#### What you should do
All of the data below should be printed again exactly, pictures excluded.
■ ■ ■ ■ ■ ■ ■
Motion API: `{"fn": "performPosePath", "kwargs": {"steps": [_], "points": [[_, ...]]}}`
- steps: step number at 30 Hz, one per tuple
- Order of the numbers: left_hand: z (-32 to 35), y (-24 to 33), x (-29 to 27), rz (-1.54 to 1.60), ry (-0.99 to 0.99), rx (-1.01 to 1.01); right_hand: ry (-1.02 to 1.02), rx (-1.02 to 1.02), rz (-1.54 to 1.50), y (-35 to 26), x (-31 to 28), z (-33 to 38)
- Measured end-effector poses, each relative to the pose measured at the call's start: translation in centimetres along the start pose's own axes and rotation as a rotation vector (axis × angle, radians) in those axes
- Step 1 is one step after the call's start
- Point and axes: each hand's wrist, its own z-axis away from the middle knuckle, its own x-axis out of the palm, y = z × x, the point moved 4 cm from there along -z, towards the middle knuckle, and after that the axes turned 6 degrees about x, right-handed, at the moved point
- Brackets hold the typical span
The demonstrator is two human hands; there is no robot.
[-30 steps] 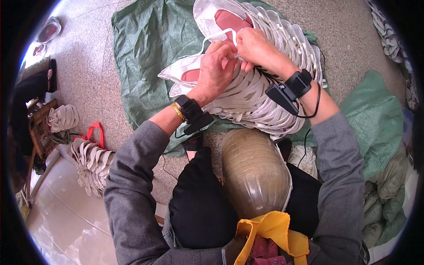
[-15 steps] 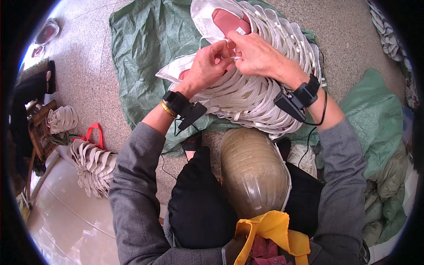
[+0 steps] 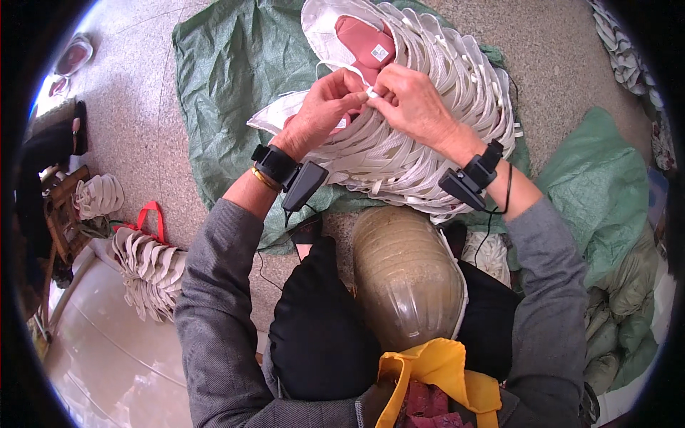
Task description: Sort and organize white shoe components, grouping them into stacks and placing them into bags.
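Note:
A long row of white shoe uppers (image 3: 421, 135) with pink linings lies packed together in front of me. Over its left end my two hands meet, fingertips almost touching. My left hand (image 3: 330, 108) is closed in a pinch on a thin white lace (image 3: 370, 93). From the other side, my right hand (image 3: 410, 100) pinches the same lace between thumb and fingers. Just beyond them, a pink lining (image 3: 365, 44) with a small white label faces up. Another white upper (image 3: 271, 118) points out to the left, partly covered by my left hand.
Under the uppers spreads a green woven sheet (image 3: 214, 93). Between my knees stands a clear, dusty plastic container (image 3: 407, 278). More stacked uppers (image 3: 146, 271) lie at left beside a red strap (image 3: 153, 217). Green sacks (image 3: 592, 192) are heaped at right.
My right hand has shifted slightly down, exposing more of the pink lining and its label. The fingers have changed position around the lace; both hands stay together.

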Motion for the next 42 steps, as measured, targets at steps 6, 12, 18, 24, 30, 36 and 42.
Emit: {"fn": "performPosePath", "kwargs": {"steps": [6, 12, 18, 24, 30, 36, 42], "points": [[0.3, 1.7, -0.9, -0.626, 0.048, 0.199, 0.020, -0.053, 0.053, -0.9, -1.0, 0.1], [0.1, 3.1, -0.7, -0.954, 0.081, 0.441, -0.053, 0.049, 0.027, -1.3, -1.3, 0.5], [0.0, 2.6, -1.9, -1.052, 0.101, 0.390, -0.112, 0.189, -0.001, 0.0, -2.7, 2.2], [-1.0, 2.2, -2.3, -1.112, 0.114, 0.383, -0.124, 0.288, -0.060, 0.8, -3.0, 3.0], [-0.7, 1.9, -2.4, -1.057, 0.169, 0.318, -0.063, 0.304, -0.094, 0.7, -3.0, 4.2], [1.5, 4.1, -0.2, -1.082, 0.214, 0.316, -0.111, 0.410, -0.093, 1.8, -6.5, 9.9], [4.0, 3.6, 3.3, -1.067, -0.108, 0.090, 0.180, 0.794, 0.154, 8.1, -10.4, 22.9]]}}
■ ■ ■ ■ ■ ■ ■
#### Response to this exercise
Motion API: `{"fn": "performPosePath", "kwargs": {"steps": [_], "points": [[_, ...]]}}`
- steps: step number at 30 Hz, one per tuple
- Order of the numbers: left_hand: z (-32 to 35), y (-24 to 33), x (-29 to 27), rz (-1.54 to 1.60), ry (-0.99 to 0.99), rx (-1.01 to 1.01); right_hand: ry (-1.02 to 1.02), rx (-1.02 to 1.02), rz (-1.54 to 1.50), y (-35 to 26), x (-31 to 28), z (-33 to 38)
- Measured end-effector poses, each relative to the pose measured at the call's start: translation in centimetres along the start pose's own axes and rotation as a rotation vector (axis × angle, radians) in those axes
- Step 1 is one step after the call's start
- Point and axes: each hand's wrist, its own z-axis away from the middle knuckle, its own x-axis out of the palm, y = z × x, the point moved 4 cm from there along -z, towards the middle knuckle, and after that the axes turned 6 degrees about x, right-handed, at the moved point
- Brackets hold the typical span
The demonstrator is two human hands; there is no robot.
[-30 steps] 
[-15 steps] 
[+0 steps] 
Task description: Sort and organize white shoe components, grouping them into stacks and placing them into bags.
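Note:
A long row of white shoe uppers (image 3: 421, 135) with pink linings lies packed together in front of me. Over its left end my two hands meet, fingertips almost touching. My left hand (image 3: 330, 108) is closed in a pinch on a thin white lace (image 3: 370, 93). From the other side, my right hand (image 3: 410, 100) pinches the same lace between thumb and fingers. Just beyond them, a pink lining (image 3: 365, 44) with a small white label faces up. Another white upper (image 3: 271, 118) points out to the left, partly covered by my left hand.
Under the uppers spreads a green woven sheet (image 3: 214, 93). Between my knees stands a clear, dusty plastic container (image 3: 407, 278). More stacked uppers (image 3: 146, 271) lie at left beside a red strap (image 3: 153, 217). Green sacks (image 3: 592, 192) are heaped at right.
My right hand has shifted slightly down, exposing more of the pink lining and its label. The fingers have changed position around the lace; both hands stay together.
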
Motion for the next 42 steps, as measured, targets at steps 6, 12, 18, 24, 30, 36 and 42.
Emit: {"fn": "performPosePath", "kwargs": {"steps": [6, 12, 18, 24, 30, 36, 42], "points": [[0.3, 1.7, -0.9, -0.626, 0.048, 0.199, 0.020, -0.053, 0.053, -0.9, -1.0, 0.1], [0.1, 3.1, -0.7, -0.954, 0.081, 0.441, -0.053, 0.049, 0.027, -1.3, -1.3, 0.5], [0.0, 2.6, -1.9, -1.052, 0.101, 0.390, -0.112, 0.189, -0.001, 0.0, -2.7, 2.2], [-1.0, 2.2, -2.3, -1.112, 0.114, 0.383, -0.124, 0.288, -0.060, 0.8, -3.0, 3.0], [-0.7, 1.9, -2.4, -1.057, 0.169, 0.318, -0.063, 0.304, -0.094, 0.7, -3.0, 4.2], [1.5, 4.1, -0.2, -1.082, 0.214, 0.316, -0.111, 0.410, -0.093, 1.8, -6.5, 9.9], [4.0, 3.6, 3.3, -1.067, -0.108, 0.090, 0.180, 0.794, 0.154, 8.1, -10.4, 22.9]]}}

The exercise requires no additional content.